Should the urine PCO2 or the rate of excretion of ammonium be the gold standard to diagnose distal renal tubular acidosis?
- PMID: 1739086
- DOI: 10.1016/s0272-6386(12)70206-8
Should the urine PCO2 or the rate of excretion of ammonium be the gold standard to diagnose distal renal tubular acidosis?
Abstract
A high rate of excretion of ammonium (NH4+) during chronic metabolic acidosis should rule out the diagnosis of distal renal tubular acidosis (RTA). Bearing this in mind, the purpose of this report is to demonstrate that a low urine minus blood PCO2 difference in alkaline urine (U-B PCO2) is a less reliable indicator of the diagnosis of distal RTA. The patient who is the subject of this report sniffs glue on a chronic, but intermittent basis. He presented with metabolic acidosis (pH 7.20; bicarbonate, 10 mmol/L) and an anion gap in plasma of 20 mEq/L. The urine anion gap (-14 mEq/L) and osmolal gap (185 mmol/L [mOsm/kg] H2O) suggested that there was a high, rather than a low, rate of excretion of NH4+. This was confirmed by direct measurement of NH4+ in the urine (101 mumol/min).
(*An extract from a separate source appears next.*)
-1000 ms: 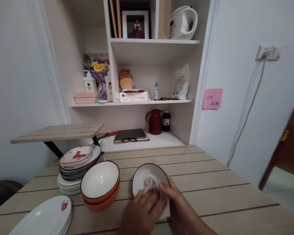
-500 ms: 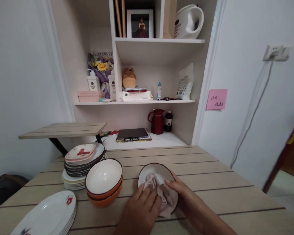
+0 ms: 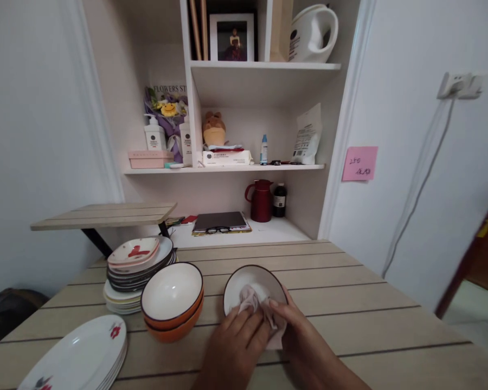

The high rate of excretion of NH4+ suggested that the metabolic acidosis was due, in large part, to an abnormally high rate of production of acid (hippuric acid, because the rate of excretion of hippurate was 76 mumol/min). The U-B PCO2 was low (10 mm Hg) on the second hospital day, after the acidosis was corrected. Potential reasons for the discrepancy between the high rate of excretion of NH4+ and the low U-B PCO2 are discussed.